W I T N E S S E T H:
WHEREAS, the Borrower, Lenders, Agent and the Documentation Agent are parties to a certain Amended and Restated Revolving Credit and Term Loan Agreement dated as of October 29, 1999 (said agreement, as amended by a certain Amendatory Letter Agreement dated as of July 10, 2000, as further amendment by a certain Amendment thereto dated as of May 15, 2001, as further amended by an Amendatory Letter dated October 16, 2002, as further amended by a certain Amendment thereto dated as October 30, 2003, as further modified by a certain Notice of Default, Reservation of Rights, Amendatory Letter and Security Agreement dated April 6, 2006 (the “April 2006 Letter Agreement”) and as further amended and modified from time to time, the “Credit Agreement”) and certain other Credit Documents executed and delivered in connection therewith; and
WHEREAS, the Lenders and the Borrower have agreed to restructure the Revolving Credit Facility and certain of the financial and other covenants set forth in the Credit Agreement, and in connection with said restructuring Xxxxx Brothers will be exiting the Facilities provided under the Credit Agreement, in each case subject to the terms and conditions herein set forth.
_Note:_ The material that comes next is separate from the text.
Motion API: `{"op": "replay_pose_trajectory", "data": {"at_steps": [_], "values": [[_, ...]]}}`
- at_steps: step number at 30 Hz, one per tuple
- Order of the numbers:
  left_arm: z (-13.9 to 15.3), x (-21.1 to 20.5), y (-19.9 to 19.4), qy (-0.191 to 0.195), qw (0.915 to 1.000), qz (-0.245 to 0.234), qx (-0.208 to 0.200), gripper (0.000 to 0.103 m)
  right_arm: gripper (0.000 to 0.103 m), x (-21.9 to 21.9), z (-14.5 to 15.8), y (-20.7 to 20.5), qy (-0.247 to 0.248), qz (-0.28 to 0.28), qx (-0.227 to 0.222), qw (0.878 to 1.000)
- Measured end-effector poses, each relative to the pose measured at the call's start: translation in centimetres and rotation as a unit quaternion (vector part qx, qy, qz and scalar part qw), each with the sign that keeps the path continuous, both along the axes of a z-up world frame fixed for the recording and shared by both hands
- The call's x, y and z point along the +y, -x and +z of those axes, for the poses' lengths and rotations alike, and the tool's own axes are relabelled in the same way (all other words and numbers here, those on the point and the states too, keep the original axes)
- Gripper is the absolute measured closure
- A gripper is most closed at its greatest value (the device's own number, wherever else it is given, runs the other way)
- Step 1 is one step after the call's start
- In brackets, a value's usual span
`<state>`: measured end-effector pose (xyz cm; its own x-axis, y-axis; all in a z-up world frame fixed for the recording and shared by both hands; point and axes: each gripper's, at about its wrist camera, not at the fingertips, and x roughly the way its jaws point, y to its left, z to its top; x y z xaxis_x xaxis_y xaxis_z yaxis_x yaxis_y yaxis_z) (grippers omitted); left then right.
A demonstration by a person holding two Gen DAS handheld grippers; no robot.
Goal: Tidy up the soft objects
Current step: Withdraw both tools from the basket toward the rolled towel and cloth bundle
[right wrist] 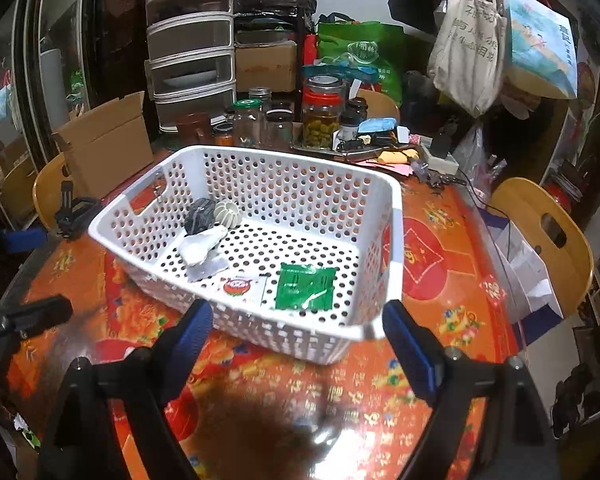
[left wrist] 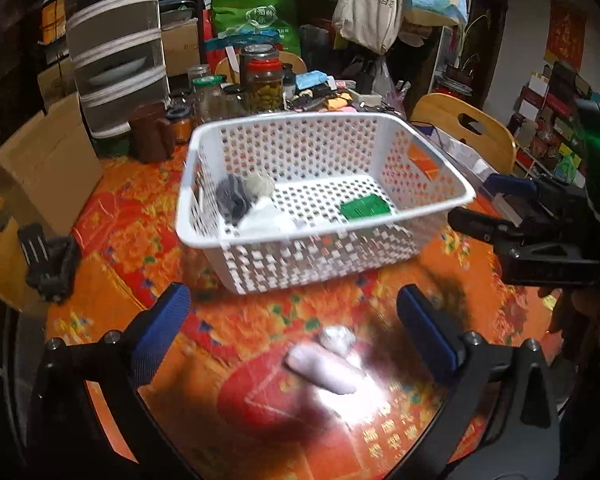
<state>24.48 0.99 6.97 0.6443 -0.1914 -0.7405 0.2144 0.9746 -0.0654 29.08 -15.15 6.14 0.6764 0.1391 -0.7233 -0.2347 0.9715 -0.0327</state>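
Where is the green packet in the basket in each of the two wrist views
Left wrist view: the green packet lies flat on the basket floor, right of centre, near the front wall.
Right wrist view: the green packet lies on the basket floor near the front wall, just above the gap between the gripper fingers.
Shared landmark: the white basket, with the dark grey bundle in its left corner.

Pale oblong soft object (left wrist: 322, 368) on the near orange patterned tablecloth (left wrist: 132, 216): motion-blurred and washed by glare; kind cannot be told. Small silvery crumpled item (left wrist: 337, 338) touching its far end: blurred. White perforated plastic basket (left wrist: 236, 136): near wall smeared. Black right gripper (left wrist: 488, 204) at right: body cut by frame edge; finger spacing unclear here.
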Motion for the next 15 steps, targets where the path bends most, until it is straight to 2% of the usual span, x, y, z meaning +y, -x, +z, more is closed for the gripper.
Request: {"op": "replay_pose_trajectory", "data": {"at_steps": [1, 8, 11, 15], "values": [[-0.5, 0.1, 0.6, 0.006, 1.0, -0.001, 0.004, 0.001, 0.007, -0.1, -0.1, 0.4, -0.001, -0.001, -0.002, 1.0], [-4.9, -0.7, 2.6, 0.017, 0.9995, 0.004, 0.027, 0.001, 0.006, -0.8, -1.8, 3.6, -0.013, -0.003, 0.003, 1.0], [-7.0, -0.9, 2.7, 0.02, 0.9988, 0.007, 0.043, 0.001, 0.001, -1.6, -3.3, 4.9, -0.034, -0.006, 0.012, 0.999], [-9.2, -1.6, 1.9, 0.017, 0.9978, 0.009, 0.064, 0.001, 0.001, -1.9, -5.8, 5.7, -0.054, -0.009, 0.037, 0.998]]}}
NOW, THEREFORE, in consideration of the premises and other good and valuable consideration (the receipt and sufficiency of which are hereby acknowledged), the parties hereto hereby agree as follows:
1. Defined Terms; Effect of Amendment.
(a) Unless otherwise modified hereby, all capitalized terms used herein which are defined in the Credit Agreement, and not otherwise defined herein, are used herein as defined in the Credit Agreement. All capitalized terms used herein which are defined in the Credit Agreement and modified herein shall have the meaning assigned to such terms in the Credit Agreement as so modified.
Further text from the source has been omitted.